Feminism, Family, and Identity in Israel: Women's Marital Names

One of many much less mentioned achievements of the women’s stream is the choice to reject the patronymic naming procedure (or the conference of ladies changing their very own kin names through their husbands’ names after they get married). This ebook deals an research of Israeli women’s naming practices whereas tracing vocabularies of nationalism, orientalism and individualism in women’s debts.

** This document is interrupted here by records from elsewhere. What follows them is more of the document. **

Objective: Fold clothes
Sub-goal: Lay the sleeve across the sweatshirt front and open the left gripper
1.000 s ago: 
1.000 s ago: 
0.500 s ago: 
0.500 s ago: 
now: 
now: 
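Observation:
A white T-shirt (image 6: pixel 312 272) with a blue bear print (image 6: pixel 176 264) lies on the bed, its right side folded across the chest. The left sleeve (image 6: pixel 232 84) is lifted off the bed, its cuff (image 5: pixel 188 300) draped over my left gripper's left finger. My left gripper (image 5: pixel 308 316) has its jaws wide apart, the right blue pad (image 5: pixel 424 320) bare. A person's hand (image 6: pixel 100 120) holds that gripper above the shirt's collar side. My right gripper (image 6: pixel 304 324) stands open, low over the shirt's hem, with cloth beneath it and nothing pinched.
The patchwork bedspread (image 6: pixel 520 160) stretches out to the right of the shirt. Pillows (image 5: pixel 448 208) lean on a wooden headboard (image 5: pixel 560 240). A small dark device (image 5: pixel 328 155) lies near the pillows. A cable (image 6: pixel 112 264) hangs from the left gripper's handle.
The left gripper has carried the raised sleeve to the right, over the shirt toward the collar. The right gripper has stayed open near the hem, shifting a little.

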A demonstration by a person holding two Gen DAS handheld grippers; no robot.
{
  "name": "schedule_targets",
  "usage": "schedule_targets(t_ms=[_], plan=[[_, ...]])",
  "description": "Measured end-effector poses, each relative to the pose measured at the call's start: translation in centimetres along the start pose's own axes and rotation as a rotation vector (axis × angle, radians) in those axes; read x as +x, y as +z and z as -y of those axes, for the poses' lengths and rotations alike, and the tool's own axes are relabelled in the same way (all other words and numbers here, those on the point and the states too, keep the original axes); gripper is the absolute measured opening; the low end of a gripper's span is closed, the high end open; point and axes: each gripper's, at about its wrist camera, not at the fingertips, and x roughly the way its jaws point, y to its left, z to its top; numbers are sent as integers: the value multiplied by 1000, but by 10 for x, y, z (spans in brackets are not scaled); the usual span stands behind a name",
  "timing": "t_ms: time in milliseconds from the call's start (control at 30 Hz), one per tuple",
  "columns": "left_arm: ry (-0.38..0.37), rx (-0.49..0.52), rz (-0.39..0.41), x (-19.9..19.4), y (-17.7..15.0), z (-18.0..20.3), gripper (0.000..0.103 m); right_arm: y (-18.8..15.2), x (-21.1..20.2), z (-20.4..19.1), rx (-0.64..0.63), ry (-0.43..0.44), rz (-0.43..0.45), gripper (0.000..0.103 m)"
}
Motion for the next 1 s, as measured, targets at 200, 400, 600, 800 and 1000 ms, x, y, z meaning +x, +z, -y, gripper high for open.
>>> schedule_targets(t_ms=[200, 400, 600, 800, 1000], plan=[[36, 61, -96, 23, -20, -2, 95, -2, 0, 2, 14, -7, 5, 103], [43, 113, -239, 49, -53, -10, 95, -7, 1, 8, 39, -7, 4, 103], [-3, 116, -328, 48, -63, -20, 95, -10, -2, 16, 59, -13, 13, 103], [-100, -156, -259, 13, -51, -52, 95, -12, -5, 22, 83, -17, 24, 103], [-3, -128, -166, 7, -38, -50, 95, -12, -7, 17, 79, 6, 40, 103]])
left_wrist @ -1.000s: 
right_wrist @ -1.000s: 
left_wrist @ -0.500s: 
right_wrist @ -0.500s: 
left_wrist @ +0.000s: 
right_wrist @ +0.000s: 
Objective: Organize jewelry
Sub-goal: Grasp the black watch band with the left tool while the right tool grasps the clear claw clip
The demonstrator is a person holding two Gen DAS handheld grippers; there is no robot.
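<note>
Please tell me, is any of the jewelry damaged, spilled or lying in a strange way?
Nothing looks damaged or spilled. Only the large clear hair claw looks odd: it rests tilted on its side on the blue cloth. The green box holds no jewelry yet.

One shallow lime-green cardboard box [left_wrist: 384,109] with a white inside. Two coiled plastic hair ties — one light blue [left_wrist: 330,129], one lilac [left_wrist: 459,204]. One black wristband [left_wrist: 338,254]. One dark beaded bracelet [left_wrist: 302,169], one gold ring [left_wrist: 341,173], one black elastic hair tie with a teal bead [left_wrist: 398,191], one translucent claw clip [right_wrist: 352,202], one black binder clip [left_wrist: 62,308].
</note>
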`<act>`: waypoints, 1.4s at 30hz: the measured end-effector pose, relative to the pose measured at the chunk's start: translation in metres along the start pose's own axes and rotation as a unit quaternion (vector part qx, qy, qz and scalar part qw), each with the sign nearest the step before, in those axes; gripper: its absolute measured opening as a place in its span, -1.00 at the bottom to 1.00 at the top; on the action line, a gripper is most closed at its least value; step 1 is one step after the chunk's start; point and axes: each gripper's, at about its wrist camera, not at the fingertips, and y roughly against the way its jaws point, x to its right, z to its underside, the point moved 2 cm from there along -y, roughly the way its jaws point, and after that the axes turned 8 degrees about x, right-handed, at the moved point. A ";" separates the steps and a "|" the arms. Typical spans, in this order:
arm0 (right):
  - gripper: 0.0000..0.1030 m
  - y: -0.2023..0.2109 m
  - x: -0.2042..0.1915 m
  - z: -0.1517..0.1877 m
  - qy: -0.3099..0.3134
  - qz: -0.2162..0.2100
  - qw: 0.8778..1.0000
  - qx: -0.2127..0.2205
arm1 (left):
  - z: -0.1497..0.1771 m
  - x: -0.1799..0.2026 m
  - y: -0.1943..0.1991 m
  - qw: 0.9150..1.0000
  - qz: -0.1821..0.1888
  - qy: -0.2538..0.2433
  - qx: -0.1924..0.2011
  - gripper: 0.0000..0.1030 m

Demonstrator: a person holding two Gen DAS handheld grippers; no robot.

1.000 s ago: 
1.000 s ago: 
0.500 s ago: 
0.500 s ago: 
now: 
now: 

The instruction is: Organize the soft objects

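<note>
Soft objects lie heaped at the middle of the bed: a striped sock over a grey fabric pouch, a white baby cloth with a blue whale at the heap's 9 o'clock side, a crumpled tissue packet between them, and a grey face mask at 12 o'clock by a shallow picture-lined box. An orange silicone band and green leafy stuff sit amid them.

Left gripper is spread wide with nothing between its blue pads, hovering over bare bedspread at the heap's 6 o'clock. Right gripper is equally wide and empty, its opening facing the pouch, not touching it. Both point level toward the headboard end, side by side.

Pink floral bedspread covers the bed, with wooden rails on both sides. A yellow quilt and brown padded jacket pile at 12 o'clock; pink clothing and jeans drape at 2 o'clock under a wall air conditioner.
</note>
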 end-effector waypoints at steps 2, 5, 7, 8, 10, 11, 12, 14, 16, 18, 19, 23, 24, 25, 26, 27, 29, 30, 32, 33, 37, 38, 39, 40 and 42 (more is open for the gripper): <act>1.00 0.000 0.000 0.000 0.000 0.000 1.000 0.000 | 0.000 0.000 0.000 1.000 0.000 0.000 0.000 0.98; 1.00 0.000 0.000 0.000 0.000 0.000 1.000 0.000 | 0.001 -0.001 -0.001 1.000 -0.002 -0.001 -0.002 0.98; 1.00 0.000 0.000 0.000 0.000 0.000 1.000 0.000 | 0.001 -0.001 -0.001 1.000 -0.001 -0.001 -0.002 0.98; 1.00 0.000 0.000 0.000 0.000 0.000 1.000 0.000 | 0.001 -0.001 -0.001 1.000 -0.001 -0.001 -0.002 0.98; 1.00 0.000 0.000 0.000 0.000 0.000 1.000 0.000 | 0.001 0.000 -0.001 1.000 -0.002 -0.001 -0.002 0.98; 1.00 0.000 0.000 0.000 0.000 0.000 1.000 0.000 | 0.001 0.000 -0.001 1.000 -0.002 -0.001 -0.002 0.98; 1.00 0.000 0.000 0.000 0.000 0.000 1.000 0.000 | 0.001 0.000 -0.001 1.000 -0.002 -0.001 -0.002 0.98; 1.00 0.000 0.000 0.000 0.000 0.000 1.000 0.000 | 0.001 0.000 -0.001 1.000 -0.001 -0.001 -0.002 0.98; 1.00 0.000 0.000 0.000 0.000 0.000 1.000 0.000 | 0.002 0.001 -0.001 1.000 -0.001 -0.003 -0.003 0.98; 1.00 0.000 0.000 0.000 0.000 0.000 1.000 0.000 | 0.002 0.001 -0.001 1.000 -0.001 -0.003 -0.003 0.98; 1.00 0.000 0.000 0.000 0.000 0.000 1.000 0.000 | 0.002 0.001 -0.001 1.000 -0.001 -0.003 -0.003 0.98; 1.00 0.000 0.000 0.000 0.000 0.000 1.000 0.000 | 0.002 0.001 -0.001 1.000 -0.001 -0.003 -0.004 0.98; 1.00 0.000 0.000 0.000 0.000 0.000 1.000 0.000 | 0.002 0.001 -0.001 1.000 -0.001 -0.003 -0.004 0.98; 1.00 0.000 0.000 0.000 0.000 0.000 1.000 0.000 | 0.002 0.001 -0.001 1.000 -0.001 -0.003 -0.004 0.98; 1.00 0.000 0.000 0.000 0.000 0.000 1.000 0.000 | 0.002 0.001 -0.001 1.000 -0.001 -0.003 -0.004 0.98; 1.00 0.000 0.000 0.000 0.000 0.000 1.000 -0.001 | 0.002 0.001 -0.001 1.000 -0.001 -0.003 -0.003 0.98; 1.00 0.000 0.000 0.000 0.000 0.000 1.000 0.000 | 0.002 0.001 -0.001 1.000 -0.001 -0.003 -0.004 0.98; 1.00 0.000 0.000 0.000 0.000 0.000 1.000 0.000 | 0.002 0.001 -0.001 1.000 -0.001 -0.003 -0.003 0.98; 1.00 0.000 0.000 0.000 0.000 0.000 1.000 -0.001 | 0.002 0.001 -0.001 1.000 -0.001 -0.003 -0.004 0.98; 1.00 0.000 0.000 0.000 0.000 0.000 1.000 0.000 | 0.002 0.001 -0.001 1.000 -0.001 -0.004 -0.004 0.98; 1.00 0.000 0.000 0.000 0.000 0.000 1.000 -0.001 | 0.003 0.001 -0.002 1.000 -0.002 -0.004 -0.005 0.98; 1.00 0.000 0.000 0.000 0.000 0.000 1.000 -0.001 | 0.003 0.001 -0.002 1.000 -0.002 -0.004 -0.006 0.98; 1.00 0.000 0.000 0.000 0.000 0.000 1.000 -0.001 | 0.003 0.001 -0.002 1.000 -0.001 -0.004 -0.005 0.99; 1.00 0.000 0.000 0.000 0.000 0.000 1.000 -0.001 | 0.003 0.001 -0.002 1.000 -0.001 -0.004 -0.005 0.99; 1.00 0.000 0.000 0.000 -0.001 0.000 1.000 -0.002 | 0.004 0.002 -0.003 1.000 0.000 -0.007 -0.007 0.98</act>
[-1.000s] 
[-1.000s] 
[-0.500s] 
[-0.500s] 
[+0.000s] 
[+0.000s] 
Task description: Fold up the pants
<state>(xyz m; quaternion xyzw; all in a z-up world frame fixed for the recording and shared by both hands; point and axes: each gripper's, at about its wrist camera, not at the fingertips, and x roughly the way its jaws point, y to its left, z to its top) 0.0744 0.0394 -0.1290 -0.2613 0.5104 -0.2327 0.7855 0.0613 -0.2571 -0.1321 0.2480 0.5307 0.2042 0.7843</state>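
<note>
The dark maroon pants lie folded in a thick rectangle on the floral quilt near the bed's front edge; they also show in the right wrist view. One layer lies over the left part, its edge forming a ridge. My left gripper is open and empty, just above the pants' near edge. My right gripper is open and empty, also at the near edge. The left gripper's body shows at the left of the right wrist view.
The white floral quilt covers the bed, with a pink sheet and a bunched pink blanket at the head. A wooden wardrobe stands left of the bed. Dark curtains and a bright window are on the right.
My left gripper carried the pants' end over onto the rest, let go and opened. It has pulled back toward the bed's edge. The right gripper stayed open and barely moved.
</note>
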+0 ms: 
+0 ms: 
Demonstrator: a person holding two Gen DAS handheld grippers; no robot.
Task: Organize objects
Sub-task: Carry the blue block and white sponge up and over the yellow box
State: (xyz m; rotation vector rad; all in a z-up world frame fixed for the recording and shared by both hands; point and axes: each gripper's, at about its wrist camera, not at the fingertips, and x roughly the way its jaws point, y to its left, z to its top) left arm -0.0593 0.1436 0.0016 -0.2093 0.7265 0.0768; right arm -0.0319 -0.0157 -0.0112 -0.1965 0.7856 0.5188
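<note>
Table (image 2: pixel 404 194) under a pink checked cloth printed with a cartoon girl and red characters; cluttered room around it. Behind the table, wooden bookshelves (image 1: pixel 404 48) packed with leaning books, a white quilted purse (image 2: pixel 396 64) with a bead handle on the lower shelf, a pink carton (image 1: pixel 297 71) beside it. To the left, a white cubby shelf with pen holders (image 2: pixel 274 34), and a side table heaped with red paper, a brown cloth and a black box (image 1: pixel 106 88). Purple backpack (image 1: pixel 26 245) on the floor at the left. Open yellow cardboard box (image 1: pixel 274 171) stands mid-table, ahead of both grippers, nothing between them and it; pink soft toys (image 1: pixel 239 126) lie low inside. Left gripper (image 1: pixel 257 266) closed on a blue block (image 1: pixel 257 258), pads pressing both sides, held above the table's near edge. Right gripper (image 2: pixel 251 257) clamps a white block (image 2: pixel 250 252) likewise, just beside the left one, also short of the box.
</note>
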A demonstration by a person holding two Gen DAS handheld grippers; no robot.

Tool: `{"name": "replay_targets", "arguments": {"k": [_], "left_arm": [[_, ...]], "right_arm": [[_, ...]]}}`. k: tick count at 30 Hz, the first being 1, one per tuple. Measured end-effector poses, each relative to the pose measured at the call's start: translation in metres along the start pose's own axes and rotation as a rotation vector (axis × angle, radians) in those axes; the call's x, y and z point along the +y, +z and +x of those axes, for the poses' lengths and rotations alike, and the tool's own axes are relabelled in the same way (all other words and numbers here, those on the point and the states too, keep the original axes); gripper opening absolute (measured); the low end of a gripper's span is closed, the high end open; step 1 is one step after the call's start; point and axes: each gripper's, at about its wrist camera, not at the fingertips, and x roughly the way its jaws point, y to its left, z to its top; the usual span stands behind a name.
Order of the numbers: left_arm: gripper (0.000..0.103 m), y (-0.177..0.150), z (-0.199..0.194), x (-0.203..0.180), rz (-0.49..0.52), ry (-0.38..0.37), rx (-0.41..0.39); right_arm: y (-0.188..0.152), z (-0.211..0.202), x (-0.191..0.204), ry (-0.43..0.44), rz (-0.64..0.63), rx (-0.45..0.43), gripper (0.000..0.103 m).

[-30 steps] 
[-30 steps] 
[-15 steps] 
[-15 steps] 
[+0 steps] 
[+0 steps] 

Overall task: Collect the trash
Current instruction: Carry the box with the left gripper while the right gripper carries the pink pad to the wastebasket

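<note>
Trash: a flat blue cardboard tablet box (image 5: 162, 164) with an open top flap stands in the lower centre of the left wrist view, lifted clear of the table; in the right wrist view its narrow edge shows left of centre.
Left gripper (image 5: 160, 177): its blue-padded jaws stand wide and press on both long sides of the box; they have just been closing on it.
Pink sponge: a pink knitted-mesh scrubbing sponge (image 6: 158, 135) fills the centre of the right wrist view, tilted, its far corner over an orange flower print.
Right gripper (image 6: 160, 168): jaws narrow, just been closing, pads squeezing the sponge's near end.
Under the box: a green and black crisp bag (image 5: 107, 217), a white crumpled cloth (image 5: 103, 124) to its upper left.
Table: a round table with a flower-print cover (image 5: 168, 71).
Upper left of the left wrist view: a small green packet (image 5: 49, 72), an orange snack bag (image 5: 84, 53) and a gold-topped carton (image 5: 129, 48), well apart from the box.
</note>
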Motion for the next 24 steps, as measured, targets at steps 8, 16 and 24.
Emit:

Extra info for Lambda-calculus, types and models

Example text

Tn } (this is indeed a saturated subset of Λ). It follows from this definition that x ∈ |B1 , . . , Bn → X|I . Thus : x ∈ | ni=1 Ai ∧ (B1 , . . , Bn → X)|I . Let v ∈ |X|I , with no free variables but x1 , . . , xk . Then v reduces to (x)t1 . . tn by leftmost β-reduction ; we have ti ∈ |Bi |I and therefore, by induction hypothesis, ti ti , where ti is an η-reduced image of ti . Hence v (x)t1 . . tn , which is clearly an η-reduced image of t = (x)t1 . . tn . So we have shown that the interpretation I satisfies all the required properties with respect to the given principal typing of t.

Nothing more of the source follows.